Dans les organisations d’aujourd’hui et d’hier, les décisions stratégiques sont l’affaire des non-experts. Un directeur du recrutement doit convaincre un DRH qui n’entend pas grand-chose aux ATS, aux outils psychométriques ou aux réseaux sociaux. Ce même DRH devra convaincre un comité de direction pour qui le reskilling ou les talents sont des sujets bien abstraits. La confrontation du discours de l’expert à la décision du généraliste est plus qu’un détail.

L’expert utilise un raisonnement systématique : il analyse, conceptualise et arbitre selon des arguments rationnels. Le généraliste, faute de connaissances, est tenté par le raisonnement heuristique : celui des résumés simplificateurs, des consensus faciles et des évidences immédiates. Et, dès lors, c’est le raisonnement du décideur qui s’impose. Les entreprises vont souvent au plus heuristique. Et le plus heuristique est bien souvent ce que font déjà les autres. Adopter des « bonnes pratiques » revient souvent à pratiquer comme son voisin. C’est pourquoi, paradoxalement, les entreprises se copient plus souvent qu’elles ne se distinguent.

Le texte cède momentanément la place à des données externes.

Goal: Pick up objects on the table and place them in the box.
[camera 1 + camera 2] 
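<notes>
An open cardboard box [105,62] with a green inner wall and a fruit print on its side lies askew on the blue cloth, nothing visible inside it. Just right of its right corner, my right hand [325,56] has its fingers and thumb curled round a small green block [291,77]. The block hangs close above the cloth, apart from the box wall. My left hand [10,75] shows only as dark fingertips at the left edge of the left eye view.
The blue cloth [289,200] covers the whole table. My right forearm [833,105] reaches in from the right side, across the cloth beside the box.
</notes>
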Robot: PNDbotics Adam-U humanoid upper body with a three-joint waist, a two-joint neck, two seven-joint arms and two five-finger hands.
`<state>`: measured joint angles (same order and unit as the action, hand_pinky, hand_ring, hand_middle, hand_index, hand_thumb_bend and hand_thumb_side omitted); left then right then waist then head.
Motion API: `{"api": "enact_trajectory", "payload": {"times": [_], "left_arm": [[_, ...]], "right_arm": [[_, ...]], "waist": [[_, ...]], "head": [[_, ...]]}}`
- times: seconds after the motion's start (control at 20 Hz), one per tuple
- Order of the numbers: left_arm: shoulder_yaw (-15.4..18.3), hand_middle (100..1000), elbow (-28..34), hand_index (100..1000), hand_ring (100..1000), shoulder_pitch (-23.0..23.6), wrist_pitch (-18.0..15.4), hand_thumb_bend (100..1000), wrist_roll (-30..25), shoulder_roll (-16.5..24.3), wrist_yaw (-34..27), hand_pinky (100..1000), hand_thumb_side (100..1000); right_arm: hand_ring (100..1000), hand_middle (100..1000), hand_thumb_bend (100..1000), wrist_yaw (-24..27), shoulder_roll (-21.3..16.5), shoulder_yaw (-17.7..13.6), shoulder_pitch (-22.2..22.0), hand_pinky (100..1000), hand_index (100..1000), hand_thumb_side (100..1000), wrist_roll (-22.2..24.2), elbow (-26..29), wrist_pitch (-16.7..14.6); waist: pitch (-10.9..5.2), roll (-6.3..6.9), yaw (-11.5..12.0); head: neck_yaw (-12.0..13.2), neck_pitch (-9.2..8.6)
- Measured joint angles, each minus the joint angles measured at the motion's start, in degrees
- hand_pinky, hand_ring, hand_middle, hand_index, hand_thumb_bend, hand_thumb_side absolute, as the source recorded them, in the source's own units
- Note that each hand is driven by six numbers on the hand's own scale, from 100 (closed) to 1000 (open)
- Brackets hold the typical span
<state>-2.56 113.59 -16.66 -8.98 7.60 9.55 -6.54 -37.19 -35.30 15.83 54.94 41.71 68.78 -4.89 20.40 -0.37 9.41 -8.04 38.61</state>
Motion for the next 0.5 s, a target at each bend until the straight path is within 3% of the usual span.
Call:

L’isomorphisme, ou la tentation de penser et d’agir comme les autres, est une de ces forces invisibles qui bloquent les entreprises. Puisqu’il est plus aisé de faire comme les autres, les entreprises sont comme prises dans la toile d’araignée des comparaisons. Leurs façons de penser et leurs pratiques sont comme ancrées de l’extérieur. Changer est bien inconfortable quand le consensus ligue clients, fournisseurs et concurrents. Ainsi subsistent des règles obsolètes, des outils usés et des pratiques douteuses. Ainsi, aussi, les experts prêchent-ils dans le désert.

Ainsi se pose, aussi, le problème de la marque employeur et de l’expérience collaborateur. Apparues dans le sillage des crises de recrutement des années précovid, ces notions ont reçu un succès théorique immédiat. Puisque candidats et salariés sont en position de mettre leurs entreprises en concurrence avec d’autres, il faut bien nourrir leur choix. Reste à comprendre comment. Car les comportements réels ou supposés des candidats sont l’une des forces qui poussent à l’isomorphisme. Puisque toutes les entreprises luttent pour les mêmes candidats, elles utilisent les mêmes stratégies pour les séduire. On connaît le stéréotype du même baby-foot des mêmes startups, censé différencier.

L’impossibilité de concevoir des stratégies de différenciation fait que la réflexion sur la marque employeur est contaminée par l’isomorphisme. Mais cette contamination décale les finalités. Les campagnes de marque employeur sont des « bonnes pratiques ». En gérer permet de postuler au club des entreprises prestigieuses. Elles parlent aux RH qui les conçoivent, se narcissicisant au passage en s’identifiant au glamour des communicants ou des marketeurs. Elles parlent aux dirigeants qui les financent, mais qui cherchent peu à mesurer leurs effets. Tout se passe comme si avoir une marque employeur était un objectif en soi. Et l’indifférenciation des cibles fait l’indifférenciation des campagnes et, finalement, l’indifférence des candidats.